Our first week of "Spring Clean Your Studio" will be spent establishing work zones. You may have your own craft room, a shared office, or you may have carved a niche out of the family dining room. Regardless of how much space you have, it makes sense to create different work zones within that area.
Step One: Establish A Primary Working Space
1. Pick a spot. Everyone needs a clean space in which to work. For me, it is the ugly 8-foot banquet table in the middle of my crafting room (an atrociously heavy piece of crap we picked up at Staples years ago). I plan to replace it with a table I can stand at, but I just need to save up enough to have a custom made counter top.
2. Clean it up. Once you decide where you're going to do the most of your work, take everything off the table. Everything. Give it a good scrub with some household cleaner. Pick something that smells good!
3. Pick a view. Which way do you want to face? I tend to face out towards the half-wall of my studio because it looks into my kids' playroom. It saves me constant neck strain from having to turn and answer every "Mom! Baby A. hit me!" If you don't have adjoining space with two tiny terrorists, pick the best view. Feng Shui principles dictate that you should sit in the far corner of the room, looking out. If you can avoid it, try not to face a wall.
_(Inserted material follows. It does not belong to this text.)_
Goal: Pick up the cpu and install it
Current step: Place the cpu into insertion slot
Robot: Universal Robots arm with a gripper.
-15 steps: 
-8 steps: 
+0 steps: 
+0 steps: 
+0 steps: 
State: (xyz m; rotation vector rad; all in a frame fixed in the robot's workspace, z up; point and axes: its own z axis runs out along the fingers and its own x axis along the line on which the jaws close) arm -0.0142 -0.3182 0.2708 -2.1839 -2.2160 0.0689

If you have the room, scoot your table out a bit and put your chair on the other side. A change of view can be incredibly refreshing!
4. Add essentials. Now, slowly add only the things that you need within reach at all times. Clean everything before it goes back on the table.
I use a Making Memories 17"x23" cutting mat as my working surface:
Additional things I have to have at my fingertips at all times:
A. My cupholder - I'm a wee bit accident prone and I've discovered that I need to have my coffee locked down where it can't do any damage. Get one that locks onto your table and frees up more space.
B. A turning caddy to hold the tools I use the most (scissors, running adhesive, glue stick, corner rounder, paper piercer). I've always used the Pampered Chef Tool Turn-About AND my old electrician's tote that was so popular a few years ago. I need to move into just one and free up some table space. If you're looking for some sort of caddy, you might want to try the JetMax Desktop Carousel (available at Michaels).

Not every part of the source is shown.